Work instructions:
Instruction for the listing below: copy exactly, and only, the lines from the one holding "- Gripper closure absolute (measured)" through its last line, omitting any picture.
--------------------------------
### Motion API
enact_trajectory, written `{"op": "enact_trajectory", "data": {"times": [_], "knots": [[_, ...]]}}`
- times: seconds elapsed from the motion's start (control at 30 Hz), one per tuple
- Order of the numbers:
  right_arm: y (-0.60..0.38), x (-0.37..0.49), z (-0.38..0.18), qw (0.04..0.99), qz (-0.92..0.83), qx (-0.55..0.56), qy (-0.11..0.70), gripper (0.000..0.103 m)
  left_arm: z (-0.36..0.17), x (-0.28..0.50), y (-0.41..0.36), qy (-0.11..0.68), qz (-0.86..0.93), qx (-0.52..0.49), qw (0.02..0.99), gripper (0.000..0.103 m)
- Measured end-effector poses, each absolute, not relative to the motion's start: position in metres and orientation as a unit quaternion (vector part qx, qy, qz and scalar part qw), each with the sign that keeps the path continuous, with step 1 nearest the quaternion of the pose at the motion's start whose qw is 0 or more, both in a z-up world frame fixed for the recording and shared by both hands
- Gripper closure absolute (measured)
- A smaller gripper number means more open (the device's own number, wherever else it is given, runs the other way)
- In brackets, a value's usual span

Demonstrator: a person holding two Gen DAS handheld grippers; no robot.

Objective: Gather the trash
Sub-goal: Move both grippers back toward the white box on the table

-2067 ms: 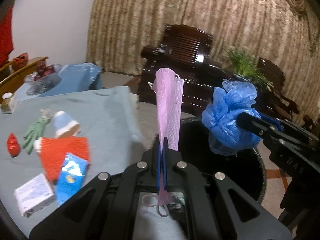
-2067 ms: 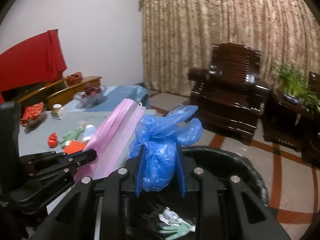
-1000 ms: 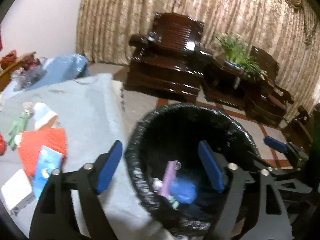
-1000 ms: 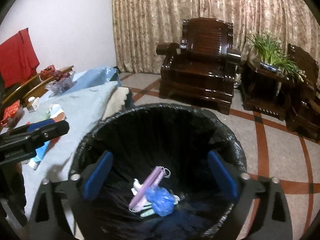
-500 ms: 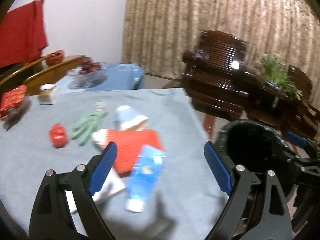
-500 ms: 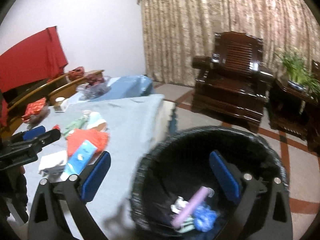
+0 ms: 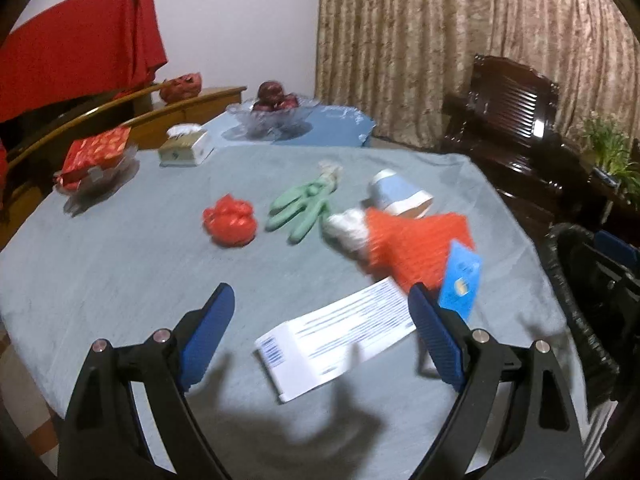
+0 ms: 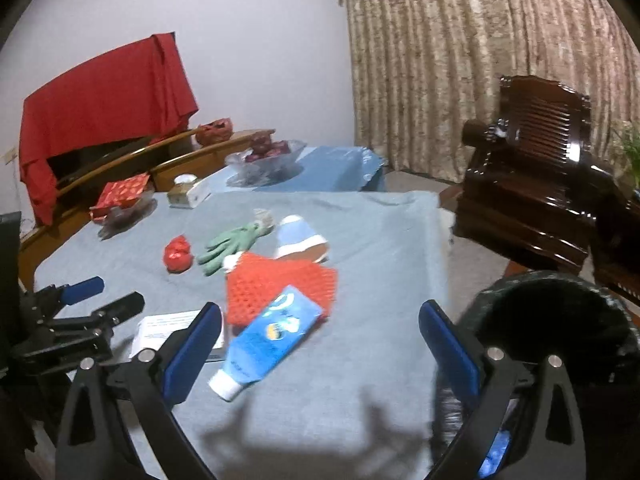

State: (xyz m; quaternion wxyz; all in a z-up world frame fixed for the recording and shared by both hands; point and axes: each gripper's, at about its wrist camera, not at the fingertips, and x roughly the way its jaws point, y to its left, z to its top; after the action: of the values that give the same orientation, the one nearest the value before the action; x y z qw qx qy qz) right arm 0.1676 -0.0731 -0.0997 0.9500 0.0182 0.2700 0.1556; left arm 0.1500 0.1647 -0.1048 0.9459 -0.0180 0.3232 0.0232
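Where the bin filled both views earlier, each hand-held gripper, left (image 7: 320,336), right (image 8: 320,344), gapes empty over table litter, seemingly a white box (image 7: 336,336).

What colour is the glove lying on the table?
Pale green; the glove shows best in the left wrist view, fingers spread, beside the red crumpled ball.

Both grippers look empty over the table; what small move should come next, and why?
Probably lower the left gripper onto the white box: its open jaws already frame it, nothing is held, and the bin waits at the table's edge.
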Motion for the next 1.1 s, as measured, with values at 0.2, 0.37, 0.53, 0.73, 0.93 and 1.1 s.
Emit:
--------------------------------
Expected answer:
- Gripper closure absolute (measured)
- A smaller gripper number means more open (the device's own number, wherever else it is given, runs the other way)
- In brackets, a value's usual span

Demonstrator: a person holding two Gen DAS handheld grippers; no robot.

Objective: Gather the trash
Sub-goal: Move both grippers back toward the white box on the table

-2067 ms: 
-2067 ms: 
-1000 ms: 
-1000 ms: 
-500 ms: 
-500 ms: 
+0 ms: 
+0 ms: 

State: (xyz m; quaternion wxyz; all in a z-up world frame fixed for the recording and shared by both hands; point and axes: each gripper's, at about its wrist camera, not at the fingertips, and x roughly the way its jaws point, y to its left, z to its top; after the action: of the values that give the same orientation, the one nearest the value before the action; x y z qw qx qy qz) right arm 0.1676 -0.0731 -0.0997 0.9500 0.0182 0.2700 0.1556; left arm 0.1500 0.1647 -0.1048 0.9459 -0.0180 0.3232 0.0232
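Where the bin filled both views earlier, each hand-held gripper, left (image 7: 320,336), right (image 8: 320,344), gapes empty over table litter, seemingly a white box (image 7: 336,336).

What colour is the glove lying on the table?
Pale green; the glove shows best in the left wrist view, fingers spread, beside the red crumpled ball.

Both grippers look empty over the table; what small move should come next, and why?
Probably lower the left gripper onto the white box: its open jaws already frame it, nothing is held, and the bin waits at the table's edge.
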Motion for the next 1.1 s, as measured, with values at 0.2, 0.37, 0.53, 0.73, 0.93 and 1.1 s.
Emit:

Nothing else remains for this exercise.